(Stored data)
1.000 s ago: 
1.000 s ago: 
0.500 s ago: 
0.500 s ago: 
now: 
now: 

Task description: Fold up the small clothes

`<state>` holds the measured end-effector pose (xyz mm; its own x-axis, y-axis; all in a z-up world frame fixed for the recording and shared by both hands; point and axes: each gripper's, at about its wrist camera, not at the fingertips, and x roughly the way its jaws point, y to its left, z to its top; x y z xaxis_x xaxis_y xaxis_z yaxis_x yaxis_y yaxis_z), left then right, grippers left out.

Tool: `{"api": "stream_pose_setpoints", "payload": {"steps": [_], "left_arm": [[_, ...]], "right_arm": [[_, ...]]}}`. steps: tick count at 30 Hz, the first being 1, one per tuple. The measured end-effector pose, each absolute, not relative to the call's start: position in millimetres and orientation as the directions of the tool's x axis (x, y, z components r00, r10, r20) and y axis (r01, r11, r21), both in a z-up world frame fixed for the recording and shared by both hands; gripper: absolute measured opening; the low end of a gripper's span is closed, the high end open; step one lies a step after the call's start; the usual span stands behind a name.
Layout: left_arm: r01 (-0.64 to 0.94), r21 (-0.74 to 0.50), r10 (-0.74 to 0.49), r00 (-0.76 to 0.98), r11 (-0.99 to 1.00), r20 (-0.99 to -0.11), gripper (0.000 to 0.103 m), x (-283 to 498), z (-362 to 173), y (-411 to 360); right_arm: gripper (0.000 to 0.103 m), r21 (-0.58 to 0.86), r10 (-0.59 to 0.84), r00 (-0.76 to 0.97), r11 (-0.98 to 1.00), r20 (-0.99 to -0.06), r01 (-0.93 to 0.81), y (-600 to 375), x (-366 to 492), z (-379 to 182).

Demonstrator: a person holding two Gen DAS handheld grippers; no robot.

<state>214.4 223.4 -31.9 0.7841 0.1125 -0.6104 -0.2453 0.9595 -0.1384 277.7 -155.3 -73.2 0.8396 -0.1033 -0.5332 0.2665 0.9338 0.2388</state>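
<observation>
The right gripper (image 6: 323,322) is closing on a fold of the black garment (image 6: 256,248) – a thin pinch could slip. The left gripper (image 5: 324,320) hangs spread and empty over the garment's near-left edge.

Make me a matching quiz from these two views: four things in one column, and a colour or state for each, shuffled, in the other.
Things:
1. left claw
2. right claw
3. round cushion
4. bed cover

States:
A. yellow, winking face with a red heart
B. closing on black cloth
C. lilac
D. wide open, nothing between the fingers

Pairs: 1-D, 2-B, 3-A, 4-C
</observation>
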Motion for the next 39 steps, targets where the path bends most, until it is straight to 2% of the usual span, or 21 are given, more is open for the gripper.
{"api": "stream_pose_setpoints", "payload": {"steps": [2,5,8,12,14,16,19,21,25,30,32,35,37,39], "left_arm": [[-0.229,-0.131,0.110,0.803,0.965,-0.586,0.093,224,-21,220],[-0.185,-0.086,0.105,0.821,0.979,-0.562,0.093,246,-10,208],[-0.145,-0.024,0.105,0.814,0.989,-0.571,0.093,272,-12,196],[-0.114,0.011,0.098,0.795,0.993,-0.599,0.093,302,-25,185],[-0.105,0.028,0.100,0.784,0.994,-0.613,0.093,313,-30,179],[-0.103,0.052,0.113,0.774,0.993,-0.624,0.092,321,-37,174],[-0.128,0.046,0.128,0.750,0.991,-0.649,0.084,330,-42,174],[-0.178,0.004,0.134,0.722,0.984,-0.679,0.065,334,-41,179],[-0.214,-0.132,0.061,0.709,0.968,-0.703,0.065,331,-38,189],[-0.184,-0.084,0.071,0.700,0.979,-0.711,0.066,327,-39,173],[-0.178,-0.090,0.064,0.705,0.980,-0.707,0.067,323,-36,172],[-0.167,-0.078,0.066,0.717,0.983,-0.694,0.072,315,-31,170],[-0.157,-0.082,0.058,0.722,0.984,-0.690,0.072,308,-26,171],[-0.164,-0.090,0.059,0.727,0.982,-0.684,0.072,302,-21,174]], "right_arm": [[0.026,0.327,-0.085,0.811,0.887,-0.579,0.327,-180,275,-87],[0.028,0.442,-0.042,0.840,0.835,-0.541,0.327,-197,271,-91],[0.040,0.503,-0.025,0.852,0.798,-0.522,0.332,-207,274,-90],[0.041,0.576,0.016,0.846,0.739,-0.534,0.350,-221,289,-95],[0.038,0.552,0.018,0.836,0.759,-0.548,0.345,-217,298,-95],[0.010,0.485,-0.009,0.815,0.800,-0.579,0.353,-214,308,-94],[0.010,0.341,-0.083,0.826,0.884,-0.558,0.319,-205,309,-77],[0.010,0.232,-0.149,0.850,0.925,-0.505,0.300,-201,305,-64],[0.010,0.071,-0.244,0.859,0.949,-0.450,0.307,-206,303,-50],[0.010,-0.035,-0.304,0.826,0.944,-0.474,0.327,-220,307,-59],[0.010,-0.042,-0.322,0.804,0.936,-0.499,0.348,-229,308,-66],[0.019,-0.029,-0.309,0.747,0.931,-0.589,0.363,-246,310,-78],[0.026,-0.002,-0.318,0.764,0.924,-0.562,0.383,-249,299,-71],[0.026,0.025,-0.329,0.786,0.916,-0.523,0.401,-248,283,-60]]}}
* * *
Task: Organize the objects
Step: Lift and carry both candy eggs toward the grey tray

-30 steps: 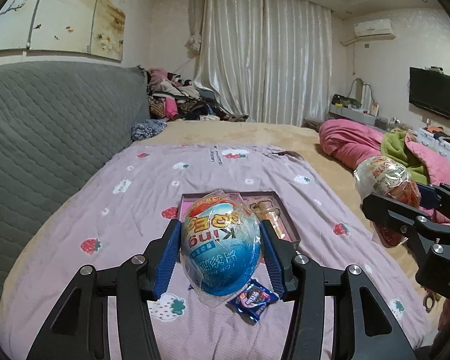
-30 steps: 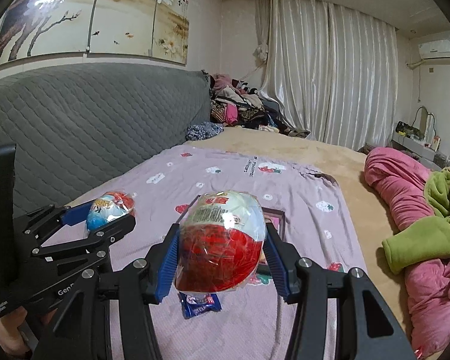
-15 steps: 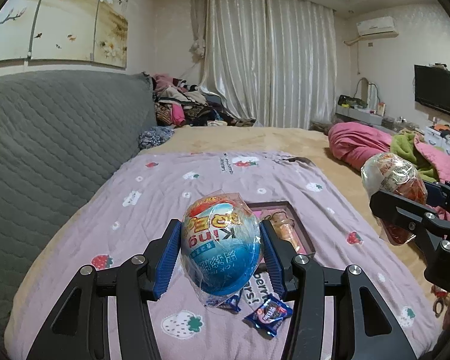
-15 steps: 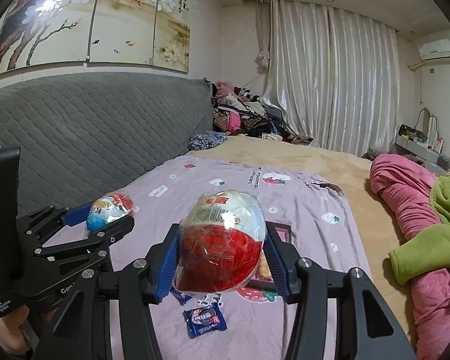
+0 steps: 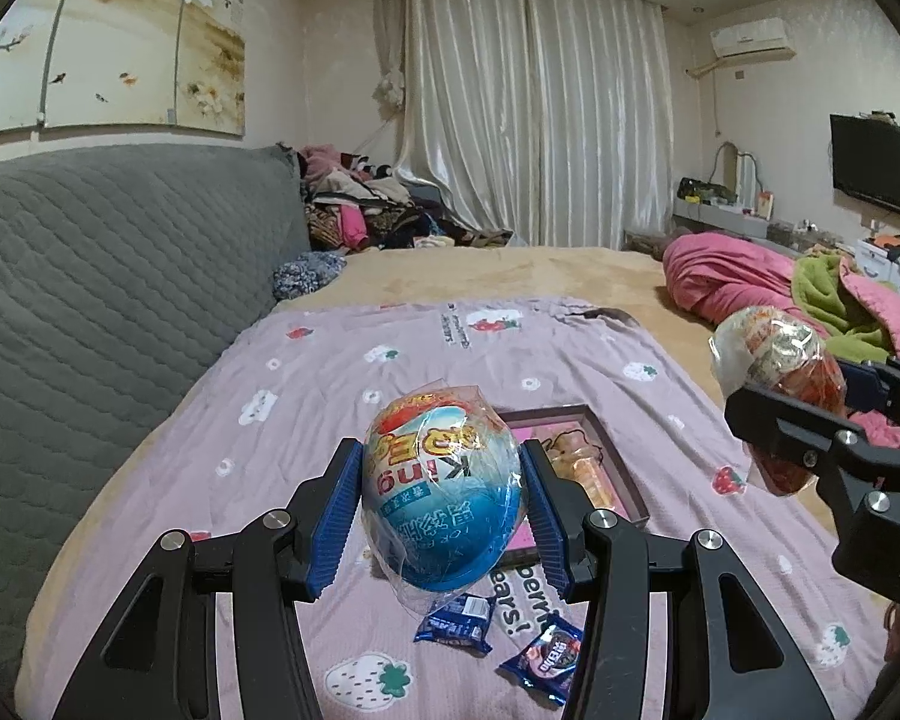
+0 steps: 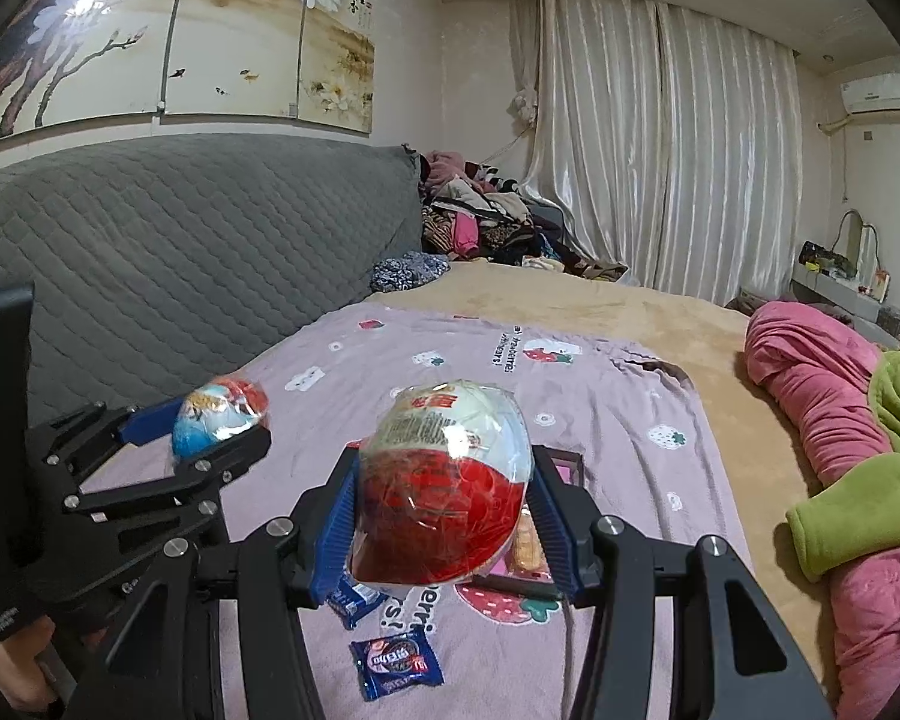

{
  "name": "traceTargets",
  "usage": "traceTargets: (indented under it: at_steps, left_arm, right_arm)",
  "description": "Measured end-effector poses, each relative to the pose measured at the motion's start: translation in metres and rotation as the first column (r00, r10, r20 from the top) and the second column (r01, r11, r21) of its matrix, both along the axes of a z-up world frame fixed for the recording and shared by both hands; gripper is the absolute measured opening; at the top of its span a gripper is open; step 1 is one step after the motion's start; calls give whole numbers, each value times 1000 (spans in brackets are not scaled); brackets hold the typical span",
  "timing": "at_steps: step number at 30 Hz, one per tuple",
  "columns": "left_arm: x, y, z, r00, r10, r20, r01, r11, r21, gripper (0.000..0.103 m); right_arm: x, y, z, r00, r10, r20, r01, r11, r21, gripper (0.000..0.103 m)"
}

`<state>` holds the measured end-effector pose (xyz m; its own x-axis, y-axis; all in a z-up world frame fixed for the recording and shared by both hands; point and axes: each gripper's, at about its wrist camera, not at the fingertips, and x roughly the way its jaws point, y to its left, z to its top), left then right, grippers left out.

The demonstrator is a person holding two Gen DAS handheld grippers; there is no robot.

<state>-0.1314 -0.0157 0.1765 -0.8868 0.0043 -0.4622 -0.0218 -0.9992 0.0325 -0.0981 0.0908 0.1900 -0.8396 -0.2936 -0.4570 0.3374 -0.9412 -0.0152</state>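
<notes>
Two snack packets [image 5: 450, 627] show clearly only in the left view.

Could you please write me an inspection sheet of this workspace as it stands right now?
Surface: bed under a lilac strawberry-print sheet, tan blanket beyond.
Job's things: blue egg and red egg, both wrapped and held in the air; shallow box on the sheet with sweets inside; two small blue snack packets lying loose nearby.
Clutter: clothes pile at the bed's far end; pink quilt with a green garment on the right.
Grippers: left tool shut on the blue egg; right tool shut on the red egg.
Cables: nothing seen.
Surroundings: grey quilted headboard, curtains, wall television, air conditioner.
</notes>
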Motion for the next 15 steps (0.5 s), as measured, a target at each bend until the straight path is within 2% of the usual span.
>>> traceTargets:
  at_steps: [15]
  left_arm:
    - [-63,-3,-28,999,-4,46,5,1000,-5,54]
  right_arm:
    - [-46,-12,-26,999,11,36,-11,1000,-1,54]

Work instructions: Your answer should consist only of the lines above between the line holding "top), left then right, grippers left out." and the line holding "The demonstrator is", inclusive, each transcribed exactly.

Written answer:
`<state>` holds the measured end-effector pose (xyz m; its own x-axis, y-axis; all in a z-up world frame fixed for the recording and shared by both hands; point and axes: each gripper's, at about its wrist camera, not at the fingertips, and x roughly the way its jaws point, y to its left, z to its top), left then right, grippers left out.

The demonstrator is a person holding two Gen DAS handheld grippers; there is no robot.

Nothing else belongs to this answer.